CONGRATULATIONS!
This chapter is dedicated to: Fallan Phantem and tenouharuka101
(You should have guessed guilt, Katybear.)
Guilt \'gilt\ N 1: the fact of having committed a breach of conduct esp. violating the law and involving a penalty; broadly: guilty conduct 2 a: the state of one who has committed an offense esp. conspicuously b: feelings of culpability esp. from imagined offenses or from a sense of inadequacy: self-reproach 3: a feeling of culpability for offenses
You don't answer, and it doesn't appear you are going to. I wonder what is going through your head. Has my response increased my guilt in your eyes?
I don't understand how you can find fault with my reasoning: you really are a pervert, even if unintentionally.
Voyeurism, Ryuzaki. You placed cameras in every room of my house, watched my family's every move. You keep a diligent eye on Misa. You insist on standing outside the shower door as I wash myself (though I do admit it would be impossible for you to do otherwise, chained to me as you are).

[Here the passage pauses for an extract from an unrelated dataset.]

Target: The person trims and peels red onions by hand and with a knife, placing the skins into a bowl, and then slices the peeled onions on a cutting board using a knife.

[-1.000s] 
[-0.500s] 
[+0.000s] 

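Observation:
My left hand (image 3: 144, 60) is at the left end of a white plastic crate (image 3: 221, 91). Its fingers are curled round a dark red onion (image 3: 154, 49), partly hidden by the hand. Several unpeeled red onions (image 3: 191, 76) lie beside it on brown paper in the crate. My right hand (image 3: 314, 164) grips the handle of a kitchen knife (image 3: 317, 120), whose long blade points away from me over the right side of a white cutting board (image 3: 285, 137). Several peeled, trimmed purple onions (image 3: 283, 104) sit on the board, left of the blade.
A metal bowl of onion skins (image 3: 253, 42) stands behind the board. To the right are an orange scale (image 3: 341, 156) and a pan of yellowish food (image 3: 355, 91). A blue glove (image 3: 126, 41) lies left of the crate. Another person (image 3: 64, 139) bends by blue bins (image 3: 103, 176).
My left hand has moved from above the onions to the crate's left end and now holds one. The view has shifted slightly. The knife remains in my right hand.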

But Ryuzaki—you are chained to another man. No matter how necessary to prove my innocence, it's disturbing. And what, after all, is the meaning of perverse? Improper, unreasonable, and unaccepted. It describes you perfectly.
Your face is expressionless as you change your clothing. You replace your white long-sleeved t-shirt with a new one. It is your uniform. I wonder sometimes if you simply can't be bothered with choosing something to wear—if, like sleeping, it takes time out of your precious day. If you dressed in different clothing, I wouldn't recognize you.
"Come, Yagami-kun," you say in your offhand tone. You purposely make your voice sound disinterested and distracted, but it never fools me.
I follow you into the other room, ready for another long day of searching and hacking. You place one foot on the swivel chair in front of your computer, and then sink into your customary sitting position. I've never seen your rear make contact with the seat of that chair.
Within a few minutes, with no further exchange of words, you are deeply absorbed in the information of your computer screen, and my fingers are flying across the keys of my keyboard as I compare several invoices of a company that stands to benefit from the recent Kira killings.
I know you are watching me, as usual, from the corner of your eye.
And as usual, I am thinking, even as I devote much of my attention to my work.
I need answers. How can I begin to understand your thought processes if I'm not sure of my own?
I rewind my memory to yesterday, to the moment when Misa left. I had the chocolate in my hand, and you saw it. Your love for all things sweet is nothing new. While such an extreme reaction was totally inappropriate (perverse), I should have known it was the chocolate you were after.
But that didn't occur to me at first, so I must ask myself: what did I think you were after, and why did I think that?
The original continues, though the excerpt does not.